→ Provided data:

******

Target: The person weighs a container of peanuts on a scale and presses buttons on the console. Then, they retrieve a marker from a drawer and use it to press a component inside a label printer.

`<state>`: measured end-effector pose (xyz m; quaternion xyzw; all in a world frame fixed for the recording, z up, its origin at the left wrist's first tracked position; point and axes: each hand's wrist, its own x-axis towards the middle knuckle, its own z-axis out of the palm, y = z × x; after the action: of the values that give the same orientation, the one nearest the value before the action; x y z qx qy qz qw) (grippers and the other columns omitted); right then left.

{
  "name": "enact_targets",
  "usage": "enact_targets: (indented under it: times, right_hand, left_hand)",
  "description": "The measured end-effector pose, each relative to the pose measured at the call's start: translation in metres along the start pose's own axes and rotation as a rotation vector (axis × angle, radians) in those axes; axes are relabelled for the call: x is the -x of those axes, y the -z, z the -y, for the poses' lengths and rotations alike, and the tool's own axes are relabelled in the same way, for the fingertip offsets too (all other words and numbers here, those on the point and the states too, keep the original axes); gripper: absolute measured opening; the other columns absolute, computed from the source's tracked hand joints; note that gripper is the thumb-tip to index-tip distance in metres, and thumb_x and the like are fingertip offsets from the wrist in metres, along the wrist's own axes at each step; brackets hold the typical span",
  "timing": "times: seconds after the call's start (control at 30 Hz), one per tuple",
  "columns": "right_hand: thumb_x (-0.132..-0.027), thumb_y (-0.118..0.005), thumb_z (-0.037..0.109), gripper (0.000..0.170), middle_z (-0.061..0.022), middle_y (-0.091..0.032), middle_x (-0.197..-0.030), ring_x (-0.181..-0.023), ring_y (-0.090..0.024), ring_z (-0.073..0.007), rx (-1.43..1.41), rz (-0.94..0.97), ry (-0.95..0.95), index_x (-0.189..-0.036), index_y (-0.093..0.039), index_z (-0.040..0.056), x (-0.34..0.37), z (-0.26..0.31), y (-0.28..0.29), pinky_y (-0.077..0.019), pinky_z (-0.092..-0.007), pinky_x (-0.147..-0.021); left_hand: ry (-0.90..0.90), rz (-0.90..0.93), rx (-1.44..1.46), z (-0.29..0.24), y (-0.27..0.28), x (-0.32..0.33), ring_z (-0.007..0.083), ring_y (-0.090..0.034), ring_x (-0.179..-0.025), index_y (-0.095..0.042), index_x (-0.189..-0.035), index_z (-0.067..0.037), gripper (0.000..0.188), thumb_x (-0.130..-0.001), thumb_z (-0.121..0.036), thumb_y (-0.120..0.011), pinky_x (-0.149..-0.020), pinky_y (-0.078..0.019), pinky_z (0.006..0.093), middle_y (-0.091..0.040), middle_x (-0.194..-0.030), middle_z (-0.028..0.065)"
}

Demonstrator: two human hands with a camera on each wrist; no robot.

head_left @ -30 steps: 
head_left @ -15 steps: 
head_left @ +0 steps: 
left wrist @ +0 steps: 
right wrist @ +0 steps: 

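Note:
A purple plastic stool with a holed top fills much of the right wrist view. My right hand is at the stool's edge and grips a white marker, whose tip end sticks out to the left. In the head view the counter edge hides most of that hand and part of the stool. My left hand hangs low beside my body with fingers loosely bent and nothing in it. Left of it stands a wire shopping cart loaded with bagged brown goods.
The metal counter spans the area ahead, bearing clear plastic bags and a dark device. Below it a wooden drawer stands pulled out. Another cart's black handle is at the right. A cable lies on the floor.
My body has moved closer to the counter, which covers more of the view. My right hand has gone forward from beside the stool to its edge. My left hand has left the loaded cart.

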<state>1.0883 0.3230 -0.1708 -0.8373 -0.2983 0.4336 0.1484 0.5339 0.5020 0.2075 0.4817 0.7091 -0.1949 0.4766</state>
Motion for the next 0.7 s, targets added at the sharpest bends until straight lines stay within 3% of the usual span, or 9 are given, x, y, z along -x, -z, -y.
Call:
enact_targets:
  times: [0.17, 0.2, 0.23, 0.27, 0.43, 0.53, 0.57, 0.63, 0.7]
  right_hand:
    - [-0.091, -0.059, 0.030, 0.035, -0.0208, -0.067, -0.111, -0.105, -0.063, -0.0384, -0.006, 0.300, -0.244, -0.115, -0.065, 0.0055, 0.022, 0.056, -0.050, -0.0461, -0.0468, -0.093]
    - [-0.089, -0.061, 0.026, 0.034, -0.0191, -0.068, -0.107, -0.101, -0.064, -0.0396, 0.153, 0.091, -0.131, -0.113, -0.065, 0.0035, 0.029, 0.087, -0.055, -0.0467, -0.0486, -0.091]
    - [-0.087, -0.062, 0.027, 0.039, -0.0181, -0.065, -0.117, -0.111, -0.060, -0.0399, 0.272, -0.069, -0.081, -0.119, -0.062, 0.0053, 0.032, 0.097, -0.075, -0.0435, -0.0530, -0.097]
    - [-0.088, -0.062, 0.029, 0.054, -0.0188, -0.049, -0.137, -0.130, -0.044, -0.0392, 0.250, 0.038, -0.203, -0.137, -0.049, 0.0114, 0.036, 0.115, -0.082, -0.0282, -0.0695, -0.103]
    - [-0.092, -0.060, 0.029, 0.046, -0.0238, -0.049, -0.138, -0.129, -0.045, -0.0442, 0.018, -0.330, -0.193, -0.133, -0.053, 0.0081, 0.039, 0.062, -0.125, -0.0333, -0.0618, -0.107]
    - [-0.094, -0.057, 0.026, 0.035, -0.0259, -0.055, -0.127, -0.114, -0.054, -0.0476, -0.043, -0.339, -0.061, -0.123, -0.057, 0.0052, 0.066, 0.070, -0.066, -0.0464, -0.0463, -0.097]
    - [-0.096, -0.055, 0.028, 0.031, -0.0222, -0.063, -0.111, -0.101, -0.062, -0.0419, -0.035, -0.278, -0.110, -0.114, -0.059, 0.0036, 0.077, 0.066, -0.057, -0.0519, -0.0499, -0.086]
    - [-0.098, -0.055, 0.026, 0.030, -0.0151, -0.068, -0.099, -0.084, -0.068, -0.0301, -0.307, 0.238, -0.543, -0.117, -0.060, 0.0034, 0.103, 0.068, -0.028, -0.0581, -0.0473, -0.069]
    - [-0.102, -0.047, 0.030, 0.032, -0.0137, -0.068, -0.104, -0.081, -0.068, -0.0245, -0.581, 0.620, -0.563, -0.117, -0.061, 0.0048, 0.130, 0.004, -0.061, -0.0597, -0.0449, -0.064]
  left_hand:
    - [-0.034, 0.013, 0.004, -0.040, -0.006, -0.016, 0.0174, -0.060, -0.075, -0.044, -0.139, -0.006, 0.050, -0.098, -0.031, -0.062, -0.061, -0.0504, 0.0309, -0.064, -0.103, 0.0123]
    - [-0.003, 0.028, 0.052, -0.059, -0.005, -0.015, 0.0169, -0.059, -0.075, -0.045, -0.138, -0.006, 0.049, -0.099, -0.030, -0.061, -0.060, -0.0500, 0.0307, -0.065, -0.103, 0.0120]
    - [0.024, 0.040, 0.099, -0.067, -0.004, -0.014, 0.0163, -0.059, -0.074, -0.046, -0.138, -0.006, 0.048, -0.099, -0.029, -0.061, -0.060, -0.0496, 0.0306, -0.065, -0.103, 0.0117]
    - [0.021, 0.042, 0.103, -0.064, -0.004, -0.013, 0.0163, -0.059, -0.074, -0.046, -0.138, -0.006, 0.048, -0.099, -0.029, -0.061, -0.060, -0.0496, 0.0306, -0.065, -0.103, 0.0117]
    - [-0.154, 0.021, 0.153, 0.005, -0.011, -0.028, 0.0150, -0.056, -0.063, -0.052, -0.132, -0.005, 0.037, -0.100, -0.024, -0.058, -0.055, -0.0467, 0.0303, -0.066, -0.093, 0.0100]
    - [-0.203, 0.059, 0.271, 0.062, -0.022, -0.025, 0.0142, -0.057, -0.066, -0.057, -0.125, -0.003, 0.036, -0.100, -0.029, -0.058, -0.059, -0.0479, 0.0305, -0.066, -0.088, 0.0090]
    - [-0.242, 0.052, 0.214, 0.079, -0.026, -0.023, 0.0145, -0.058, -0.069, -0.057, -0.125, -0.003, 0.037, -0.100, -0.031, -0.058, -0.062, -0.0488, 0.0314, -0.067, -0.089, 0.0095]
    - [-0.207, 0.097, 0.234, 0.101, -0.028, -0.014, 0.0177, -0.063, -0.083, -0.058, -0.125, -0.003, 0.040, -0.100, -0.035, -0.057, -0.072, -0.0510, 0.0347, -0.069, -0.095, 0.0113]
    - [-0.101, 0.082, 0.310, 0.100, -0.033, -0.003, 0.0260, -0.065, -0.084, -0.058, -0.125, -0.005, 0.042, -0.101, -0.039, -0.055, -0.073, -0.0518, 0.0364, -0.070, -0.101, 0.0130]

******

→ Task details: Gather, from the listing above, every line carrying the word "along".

→ Exercise response:
  "description": "The measured end-effector pose, each relative to the pose measured at the call's start: translation in metres along the start pose's own axes and rotation as a rotation vector (axis × angle, radians) in those axes; axes are relabelled for the call: x is the -x of those axes, y the -z, z the -y, for the poses' lengths and rotations alike, and the tool's own axes are relabelled in the same way, for the fingertip offsets too (all other words and numbers here, those on the point and the states too, keep the original axes); gripper: absolute measured opening; the other columns absolute, computed from the source's tracked hand joints; note that gripper is the thumb-tip to index-tip distance in metres, and thumb_x and the like are fingertip offsets from the wrist in metres, along the wrist's own axes at each step; brackets hold the typical span",
Motion for the next 0.7 s, targets added at the sharpest bends until straight lines stay within 3% of the usual span, or 9 are given, x, y, z along -x, -z, -y.

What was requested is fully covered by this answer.